Description of the task »
Each entry that follows is to be duplicated exactly, without its images.

Material for this task »
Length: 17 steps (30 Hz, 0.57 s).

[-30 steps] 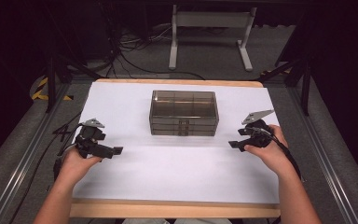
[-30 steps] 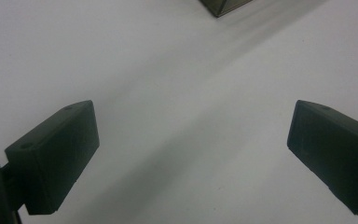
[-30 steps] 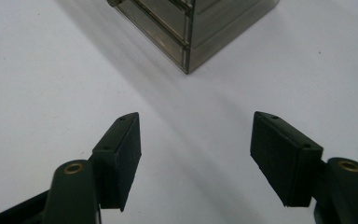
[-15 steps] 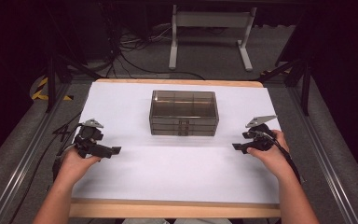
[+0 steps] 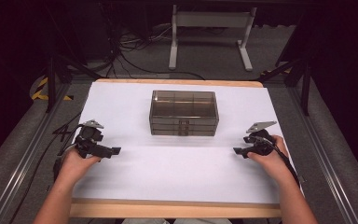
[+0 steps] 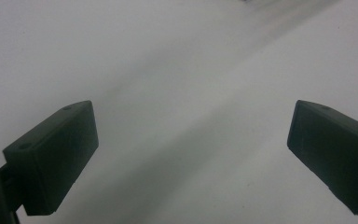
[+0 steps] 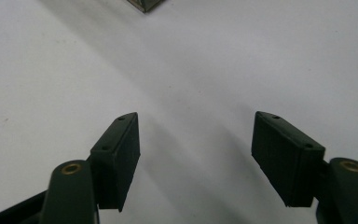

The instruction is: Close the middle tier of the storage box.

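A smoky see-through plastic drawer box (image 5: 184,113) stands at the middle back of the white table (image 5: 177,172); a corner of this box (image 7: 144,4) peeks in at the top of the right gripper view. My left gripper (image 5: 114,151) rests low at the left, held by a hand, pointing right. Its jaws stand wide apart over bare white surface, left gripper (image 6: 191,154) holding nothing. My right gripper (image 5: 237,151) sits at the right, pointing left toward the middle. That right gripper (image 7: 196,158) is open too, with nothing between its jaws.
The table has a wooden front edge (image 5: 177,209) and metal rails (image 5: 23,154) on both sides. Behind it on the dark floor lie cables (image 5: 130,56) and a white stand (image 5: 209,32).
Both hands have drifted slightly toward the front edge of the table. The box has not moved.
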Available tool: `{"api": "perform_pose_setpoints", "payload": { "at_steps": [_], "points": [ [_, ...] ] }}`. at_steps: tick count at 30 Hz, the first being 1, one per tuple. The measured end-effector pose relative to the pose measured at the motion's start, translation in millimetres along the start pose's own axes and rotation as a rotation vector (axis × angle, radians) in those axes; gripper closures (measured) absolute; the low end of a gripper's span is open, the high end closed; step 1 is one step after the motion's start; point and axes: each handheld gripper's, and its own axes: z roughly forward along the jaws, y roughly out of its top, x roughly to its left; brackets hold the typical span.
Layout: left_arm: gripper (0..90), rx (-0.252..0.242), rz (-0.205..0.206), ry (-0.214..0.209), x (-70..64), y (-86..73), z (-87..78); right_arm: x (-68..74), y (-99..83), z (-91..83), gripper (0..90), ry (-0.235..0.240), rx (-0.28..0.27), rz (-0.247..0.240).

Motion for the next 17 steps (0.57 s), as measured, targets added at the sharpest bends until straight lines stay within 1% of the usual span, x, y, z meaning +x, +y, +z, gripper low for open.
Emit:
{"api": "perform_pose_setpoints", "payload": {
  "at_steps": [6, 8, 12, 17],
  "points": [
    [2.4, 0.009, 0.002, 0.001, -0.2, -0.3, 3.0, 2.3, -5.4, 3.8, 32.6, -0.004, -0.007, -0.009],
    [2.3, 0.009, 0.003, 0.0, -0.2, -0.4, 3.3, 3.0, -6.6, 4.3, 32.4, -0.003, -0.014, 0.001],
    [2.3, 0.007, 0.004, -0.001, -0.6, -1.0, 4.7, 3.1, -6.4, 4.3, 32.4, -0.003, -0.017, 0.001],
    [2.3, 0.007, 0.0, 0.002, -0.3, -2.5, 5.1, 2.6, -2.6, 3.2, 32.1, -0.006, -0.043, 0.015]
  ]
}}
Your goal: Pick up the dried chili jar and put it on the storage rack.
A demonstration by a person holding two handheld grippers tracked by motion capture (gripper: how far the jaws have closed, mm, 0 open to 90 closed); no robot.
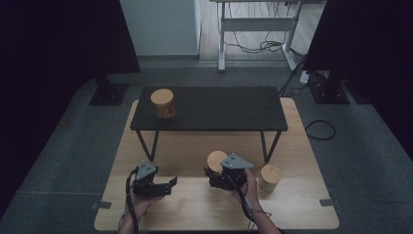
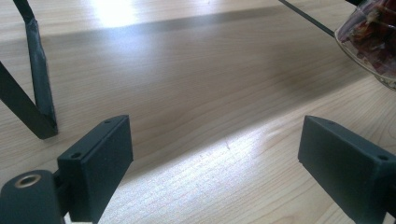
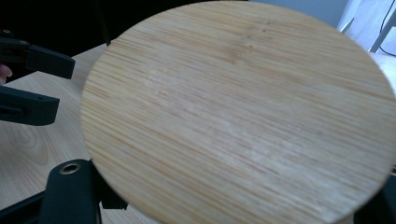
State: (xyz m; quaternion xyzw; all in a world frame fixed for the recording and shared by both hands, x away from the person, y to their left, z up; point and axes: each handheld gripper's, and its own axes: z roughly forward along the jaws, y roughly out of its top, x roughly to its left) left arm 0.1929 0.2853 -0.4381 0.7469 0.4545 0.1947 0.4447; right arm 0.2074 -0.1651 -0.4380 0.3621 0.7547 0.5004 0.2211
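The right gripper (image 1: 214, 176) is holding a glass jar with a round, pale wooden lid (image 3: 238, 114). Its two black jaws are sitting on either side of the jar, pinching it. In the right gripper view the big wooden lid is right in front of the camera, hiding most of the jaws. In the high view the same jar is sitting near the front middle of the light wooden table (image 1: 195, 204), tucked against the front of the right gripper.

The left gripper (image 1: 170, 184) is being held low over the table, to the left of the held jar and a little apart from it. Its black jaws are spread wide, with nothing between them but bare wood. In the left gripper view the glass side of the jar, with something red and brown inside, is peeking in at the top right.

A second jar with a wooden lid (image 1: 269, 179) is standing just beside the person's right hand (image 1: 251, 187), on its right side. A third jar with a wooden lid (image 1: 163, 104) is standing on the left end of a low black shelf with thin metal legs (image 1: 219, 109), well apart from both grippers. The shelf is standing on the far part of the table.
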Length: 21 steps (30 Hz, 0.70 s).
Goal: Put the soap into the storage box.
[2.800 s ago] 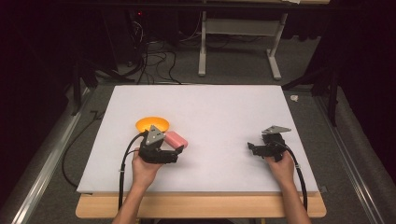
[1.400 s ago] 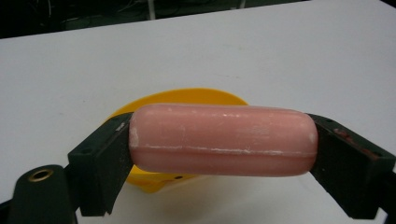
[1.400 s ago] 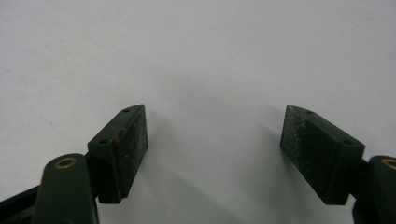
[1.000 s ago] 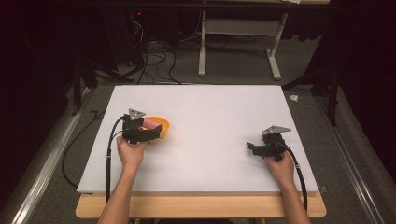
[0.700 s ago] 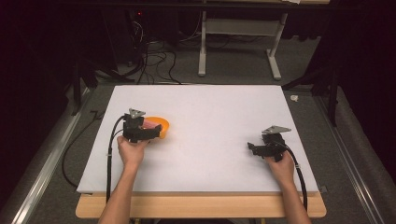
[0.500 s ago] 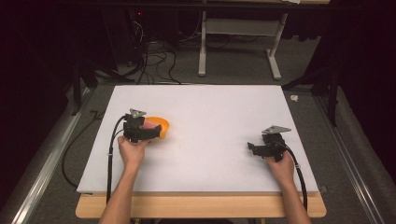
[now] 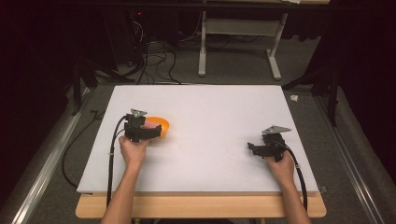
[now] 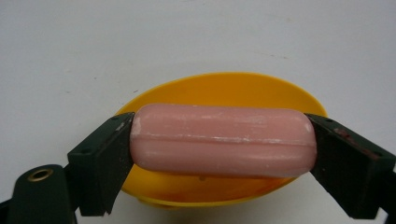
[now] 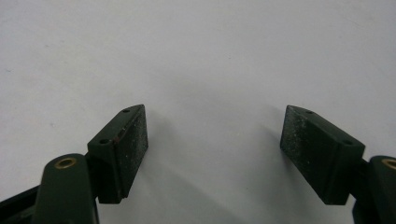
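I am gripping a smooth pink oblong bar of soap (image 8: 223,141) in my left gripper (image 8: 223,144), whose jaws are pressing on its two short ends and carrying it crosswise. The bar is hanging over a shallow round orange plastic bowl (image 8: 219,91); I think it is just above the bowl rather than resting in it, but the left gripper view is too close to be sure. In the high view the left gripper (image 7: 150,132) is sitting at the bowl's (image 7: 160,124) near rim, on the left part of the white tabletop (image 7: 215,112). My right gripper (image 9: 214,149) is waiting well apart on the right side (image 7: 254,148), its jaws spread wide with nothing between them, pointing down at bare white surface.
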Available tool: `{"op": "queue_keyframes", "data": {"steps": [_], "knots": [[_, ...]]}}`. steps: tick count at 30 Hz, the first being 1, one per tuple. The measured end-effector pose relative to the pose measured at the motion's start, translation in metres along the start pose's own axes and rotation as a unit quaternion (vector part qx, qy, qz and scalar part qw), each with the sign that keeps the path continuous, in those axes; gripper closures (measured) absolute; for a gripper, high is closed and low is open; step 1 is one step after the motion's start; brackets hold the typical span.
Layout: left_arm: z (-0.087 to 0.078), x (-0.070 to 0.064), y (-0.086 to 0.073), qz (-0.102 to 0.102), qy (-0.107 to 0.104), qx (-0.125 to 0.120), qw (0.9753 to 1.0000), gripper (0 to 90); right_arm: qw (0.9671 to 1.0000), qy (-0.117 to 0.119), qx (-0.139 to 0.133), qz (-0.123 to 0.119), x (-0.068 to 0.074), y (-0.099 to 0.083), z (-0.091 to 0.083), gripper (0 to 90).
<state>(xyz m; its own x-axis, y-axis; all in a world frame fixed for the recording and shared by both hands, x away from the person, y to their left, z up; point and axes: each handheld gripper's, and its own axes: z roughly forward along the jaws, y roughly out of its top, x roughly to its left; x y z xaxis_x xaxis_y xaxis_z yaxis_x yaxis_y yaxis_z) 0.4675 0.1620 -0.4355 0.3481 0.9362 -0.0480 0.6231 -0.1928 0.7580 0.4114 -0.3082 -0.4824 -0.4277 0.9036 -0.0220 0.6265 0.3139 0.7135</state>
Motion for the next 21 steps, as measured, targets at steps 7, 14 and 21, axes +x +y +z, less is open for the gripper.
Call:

Exercise response »
Length: 17 steps (30 Hz, 0.57 s).

[-30 steps] 
[-30 steps] 
[-30 steps] 
[-15 steps] 
[+0 steps] 
[+0 steps] 
[+0 steps] 

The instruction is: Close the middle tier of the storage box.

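A smoky see-through plastic drawer box (image 5: 184,113) stands at the middle back of the white table (image 5: 177,172); a corner of this box (image 7: 144,4) peeks in at the top of the right gripper view. My left gripper (image 5: 114,151) rests low at the left, held by a hand, pointing right. Its jaws stand wide apart over bare white surface, left gripper (image 6: 191,154) holding nothing. My right gripper (image 5: 237,151) sits at the right, pointing left toward the middle. That right gripper (image 7: 196,158) is open too, with nothing between its jaws.
The table has a wooden front edge (image 5: 177,209) and metal rails (image 5: 23,154) on both sides. Behind it on the dark floor lie cables (image 5: 130,56) and a white stand (image 5: 209,32).
Both hands have drifted slightly toward the front edge of the table. The box has not moved.
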Available tool: `{"api": "perform_pose_setpoints", "payload": { "at_steps": [_], "points": [ [_, ...] ] }}`. at_steps: tick count at 30 Hz, the first being 1, one per tuple. The measured end-effector pose relative to the pose measured at the motion's start, translation in millimetres along the start pose's own axes and rotation as a rotation vector (axis × angle, radians) in those axes; gripper closures (measured) absolute; the low end of a gripper's span is open, the high end closed; step 1 is one step after the motion's start; point and axes: each handheld gripper's, and its own axes: z roughly forward along the jaws, y roughly out of its top, x roughly to its left; brackets hold the typical span.
Layout: left_arm: gripper (0..90), rx (-0.252..0.242), rz (-0.205..0.206), ry (-0.214..0.209), x (-70..64), y (-86..73), z (-87..78); right_arm: x (-68..74), y (-99..83), z (-91..83), gripper (0..90), ry (-0.235..0.240), rx (-0.28..0.27), rz (-0.247..0.240).

Motion for the next 17 steps (0.57 s), as measured, targets added at the sharpest bends until straight lines stay within 1% of the usual span, x, y, z meaning +x, +y, +z, gripper low for open.
Emit:
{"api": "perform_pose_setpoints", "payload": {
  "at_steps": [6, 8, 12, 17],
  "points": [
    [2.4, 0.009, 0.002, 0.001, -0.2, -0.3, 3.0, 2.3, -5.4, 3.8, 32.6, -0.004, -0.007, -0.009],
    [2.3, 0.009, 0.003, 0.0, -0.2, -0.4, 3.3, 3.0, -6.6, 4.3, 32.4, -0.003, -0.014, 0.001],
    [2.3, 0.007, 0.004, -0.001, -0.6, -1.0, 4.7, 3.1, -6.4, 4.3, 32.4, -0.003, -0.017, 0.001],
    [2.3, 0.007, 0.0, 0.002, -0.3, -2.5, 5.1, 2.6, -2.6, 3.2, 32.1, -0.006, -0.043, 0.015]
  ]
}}
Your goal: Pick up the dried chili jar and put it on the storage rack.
A demonstration by a person holding two handheld grippers tracked by motion capture (gripper: how far the jaws have closed, mm, 0 open to 90 closed); no robot.
State: (xyz m; quaternion xyzw; all in a world frame fixed for the recording and shared by both hands, x away from the person, y to their left, z up; point and axes: each handheld gripper's, and its own axes: z roughly forward along the jaws, y roughly out of its top, x roughly to its left) left arm 0.1929 0.2853 -0.4381 0.7469 0.4545 0.1947 0.4447; right arm 0.2074 -0.1651 -0.4380 0.3621 0.7547 0.5004 0.2211
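The right gripper (image 1: 214, 176) is holding a glass jar with a round, pale wooden lid (image 3: 238, 114). Its two black jaws are sitting on either side of the jar, pinching it. In the right gripper view the big wooden lid is right in front of the camera, hiding most of the jaws. In the high view the same jar is sitting near the front middle of the light wooden table (image 1: 195, 204), tucked against the front of the right gripper.

The left gripper (image 1: 170, 184) is being held low over the table, to the left of the held jar and a little apart from it. Its black jaws are spread wide, with nothing between them but bare wood. In the left gripper view the glass side of the jar, with something red and brown inside, is peeking in at the top right.

A second jar with a wooden lid (image 1: 269, 179) is standing just beside the person's right hand (image 1: 251, 187), on its right side. A third jar with a wooden lid (image 1: 163, 104) is standing on the left end of a low black shelf with thin metal legs (image 1: 219, 109), well apart from both grippers. The shelf is standing on the far part of the table.
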Length: 21 steps (30 Hz, 0.70 s).
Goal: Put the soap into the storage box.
[2.800 s ago] 
[1.400 s ago] 
[1.400 s ago] 
[1.000 s ago] 
[0.700 s ago] 
[0.500 s ago] 
[now] 
[now] 
[now] 
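I am gripping a smooth pink oblong bar of soap (image 8: 223,141) in my left gripper (image 8: 223,144), whose jaws are pressing on its two short ends and carrying it crosswise. The bar is hanging over a shallow round orange plastic bowl (image 8: 219,91); I think it is just above the bowl rather than resting in it, but the left gripper view is too close to be sure. In the high view the left gripper (image 7: 150,132) is sitting at the bowl's (image 7: 160,124) near rim, on the left part of the white tabletop (image 7: 215,112). My right gripper (image 9: 214,149) is waiting well apart on the right side (image 7: 254,148), its jaws spread wide with nothing between them, pointing down at bare white surface.
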Available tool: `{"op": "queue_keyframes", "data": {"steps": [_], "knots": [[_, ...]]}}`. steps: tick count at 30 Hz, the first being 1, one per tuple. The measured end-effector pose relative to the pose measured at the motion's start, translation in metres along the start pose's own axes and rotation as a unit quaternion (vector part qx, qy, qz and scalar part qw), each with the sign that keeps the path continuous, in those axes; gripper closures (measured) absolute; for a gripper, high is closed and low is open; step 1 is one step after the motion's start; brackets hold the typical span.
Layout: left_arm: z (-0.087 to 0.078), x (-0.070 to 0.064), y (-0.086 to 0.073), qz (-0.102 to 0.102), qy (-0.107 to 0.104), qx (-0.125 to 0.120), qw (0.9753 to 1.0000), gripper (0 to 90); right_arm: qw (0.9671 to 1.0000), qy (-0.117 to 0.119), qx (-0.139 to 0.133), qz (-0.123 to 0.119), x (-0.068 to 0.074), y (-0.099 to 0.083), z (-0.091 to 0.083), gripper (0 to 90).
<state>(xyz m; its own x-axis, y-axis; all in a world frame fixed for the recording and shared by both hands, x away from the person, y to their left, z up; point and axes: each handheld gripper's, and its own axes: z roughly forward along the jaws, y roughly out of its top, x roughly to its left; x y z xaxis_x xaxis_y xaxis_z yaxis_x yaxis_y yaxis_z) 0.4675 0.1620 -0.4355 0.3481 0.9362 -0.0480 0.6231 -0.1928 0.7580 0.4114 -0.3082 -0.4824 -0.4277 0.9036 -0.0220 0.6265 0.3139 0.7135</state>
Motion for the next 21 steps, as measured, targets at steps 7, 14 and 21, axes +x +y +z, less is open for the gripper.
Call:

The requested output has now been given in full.